Fundamentals 21 min read

Understanding Java Memory Model, Volatile, Atomicity, Visibility, and Ordering

This article explains the Java memory model, how variables are stored in main and working memory, and why concurrency issues like dirty reads, non‑atomic operations, and instruction reordering occur, while detailing the roles of volatile, synchronized, locks, and atomic classes in ensuring visibility, ordering, and atomicity.

Architect
Architect
Architect
Understanding Java Memory Model, Volatile, Atomicity, Visibility, and Ordering

The Java Memory Model (JMM) specifies that all variables reside in main memory and each thread has its own working memory, requiring reads and writes to go through these caches, which can cause visibility and ordering problems in multithreaded programs.

Examples illustrate dirty reads, non‑atomic increments, and instruction reordering, showing why the volatile keyword alone cannot guarantee atomicity.

Three core concepts of concurrent programming—atomicity, visibility, and ordering—are defined, with Java guaranteeing atomicity only for simple reads/writes of primitive types, while synchronized , Lock , and atomic classes provide stronger guarantees.
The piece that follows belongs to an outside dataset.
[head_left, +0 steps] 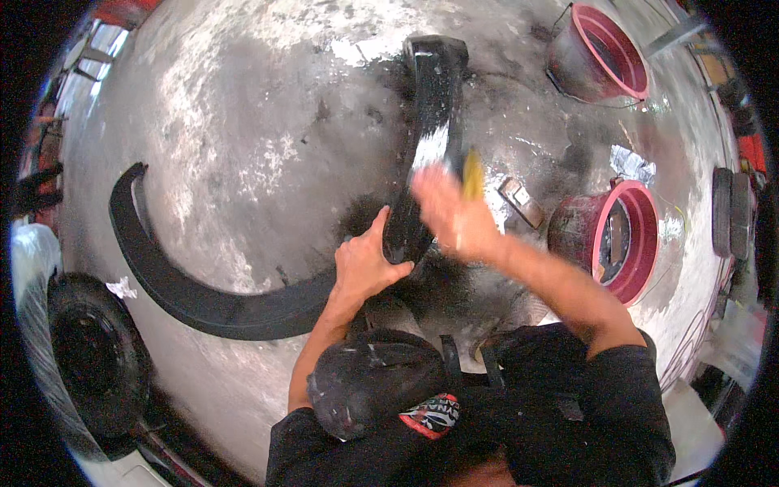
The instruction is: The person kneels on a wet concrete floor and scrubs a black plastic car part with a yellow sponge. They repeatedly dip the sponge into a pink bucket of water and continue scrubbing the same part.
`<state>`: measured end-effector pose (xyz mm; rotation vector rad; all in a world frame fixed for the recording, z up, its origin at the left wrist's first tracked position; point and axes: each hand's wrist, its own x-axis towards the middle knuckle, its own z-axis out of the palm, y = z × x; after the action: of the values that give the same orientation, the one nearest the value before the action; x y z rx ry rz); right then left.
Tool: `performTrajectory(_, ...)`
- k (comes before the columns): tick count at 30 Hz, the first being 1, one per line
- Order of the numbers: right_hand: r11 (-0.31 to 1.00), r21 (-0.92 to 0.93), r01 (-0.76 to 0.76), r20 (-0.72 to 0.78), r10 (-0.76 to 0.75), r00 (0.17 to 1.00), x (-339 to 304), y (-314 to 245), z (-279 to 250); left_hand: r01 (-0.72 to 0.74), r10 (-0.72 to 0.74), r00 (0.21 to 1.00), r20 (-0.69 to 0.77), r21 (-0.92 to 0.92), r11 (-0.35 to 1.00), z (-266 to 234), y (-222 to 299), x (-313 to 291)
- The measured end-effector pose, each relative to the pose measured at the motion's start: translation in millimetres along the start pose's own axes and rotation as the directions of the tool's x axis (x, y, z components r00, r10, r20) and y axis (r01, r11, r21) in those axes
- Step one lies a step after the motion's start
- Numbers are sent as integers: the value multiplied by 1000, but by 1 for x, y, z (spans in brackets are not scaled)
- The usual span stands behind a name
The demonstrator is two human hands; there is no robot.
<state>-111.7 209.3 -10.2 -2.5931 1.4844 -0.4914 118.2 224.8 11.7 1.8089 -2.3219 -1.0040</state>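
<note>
A black curved trim piece (438, 89), like a fender flare, stretches away from me, its surface wet and shiny. My left hand (365, 264) grips its near end, thumb on the near edge and a finger along the left side. My right hand (454, 215) is over its middle, smeared by motion. A blurred yellow thing (473, 174) shows at the right hand's fingers; its kind is unclear. A second curved black trim piece (219, 312) lies on the floor at the left, its right end passing behind my left wrist.
Two dark-red tubs (613, 49) (641, 264) are at the right, the nearer tub holding liquid. Between them and the trim lies a small block (521, 203). Crumpled silvery wrap (633, 165) is nearby. A tyre (93, 357) stands at the left beside crumpled white paper (122, 287).
</note>
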Motion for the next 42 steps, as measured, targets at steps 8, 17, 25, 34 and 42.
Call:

The volatile keyword ensures that writes are immediately visible to other threads and prevents certain reordering, but it does not make compound actions atomic; proper use cases and limitations are discussed.

Implementation details of volatile are described, including memory barriers, cache invalidation, and how the JVM emits lock‑prefix instructions to enforce ordering.

Typical scenarios such as status flags, thread termination, and double‑checked locking in singleton patterns are presented, with code examples wrapped in ... blocks.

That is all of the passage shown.